╔══

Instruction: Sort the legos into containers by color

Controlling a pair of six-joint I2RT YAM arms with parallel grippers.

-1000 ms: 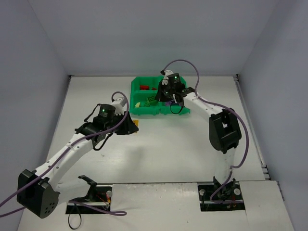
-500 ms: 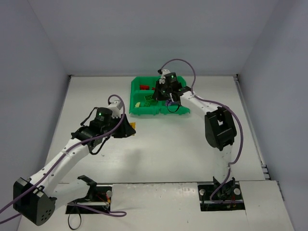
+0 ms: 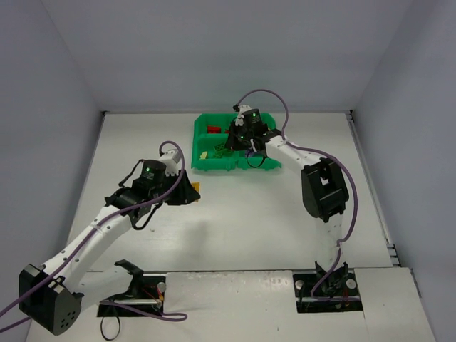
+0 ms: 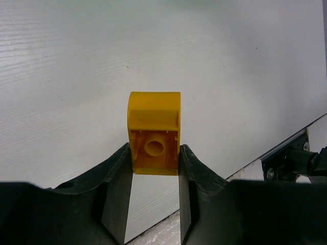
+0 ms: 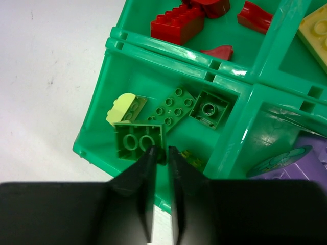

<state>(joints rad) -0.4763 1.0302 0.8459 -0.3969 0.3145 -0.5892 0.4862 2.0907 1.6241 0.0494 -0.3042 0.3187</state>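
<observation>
The left arm has drawn back from the green tray (image 3: 214, 165) since a second ago. The left gripper (image 4: 155, 151) is clamped on a yellow brick (image 4: 154, 127) above the white table (image 4: 61, 76). The tray's compartments hold red bricks (image 5: 176, 23), green and lime bricks (image 5: 176, 104), a purple piece (image 5: 311, 163) and a pale yellow piece (image 5: 317, 30). The right gripper (image 5: 161, 153) has its fingers nearly together at the edge of a green 2x2 brick (image 5: 138, 140). I cannot tell whether they pinch it.

R arm (image 3: 288, 149) covers tray (image 3: 208, 165) right half; left approach open.
</observation>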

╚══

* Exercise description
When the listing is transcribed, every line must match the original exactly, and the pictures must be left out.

* Answer area
Instruction: Sort the legos into containers by color

Controlling a pair of six-joint I2RT YAM arms with parallel grippers.

-1000 ms: 
-500 ms: 
+0 ms: 
+0 ms: 
+0 ms: 

<state>(joints rad) -0.4763 1.0302 0.8459 -0.3969 0.3145 -0.5892 0.4862 2.0907 1.6241 0.0494 -0.3042 0.3187</state>
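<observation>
The left arm has drawn back from the green tray (image 3: 214, 165) since a second ago. The left gripper (image 4: 155, 151) is clamped on a yellow brick (image 4: 154, 127) above the white table (image 4: 61, 76). The tray's compartments hold red bricks (image 5: 176, 23), green and lime bricks (image 5: 176, 104), a purple piece (image 5: 311, 163) and a pale yellow piece (image 5: 317, 30). The right gripper (image 5: 161, 153) has its fingers nearly together at the edge of a green 2x2 brick (image 5: 138, 140). I cannot tell whether they pinch it.

R arm (image 3: 288, 149) covers tray (image 3: 208, 165) right half; left approach open.
</observation>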

Nothing remains to be added to this answer.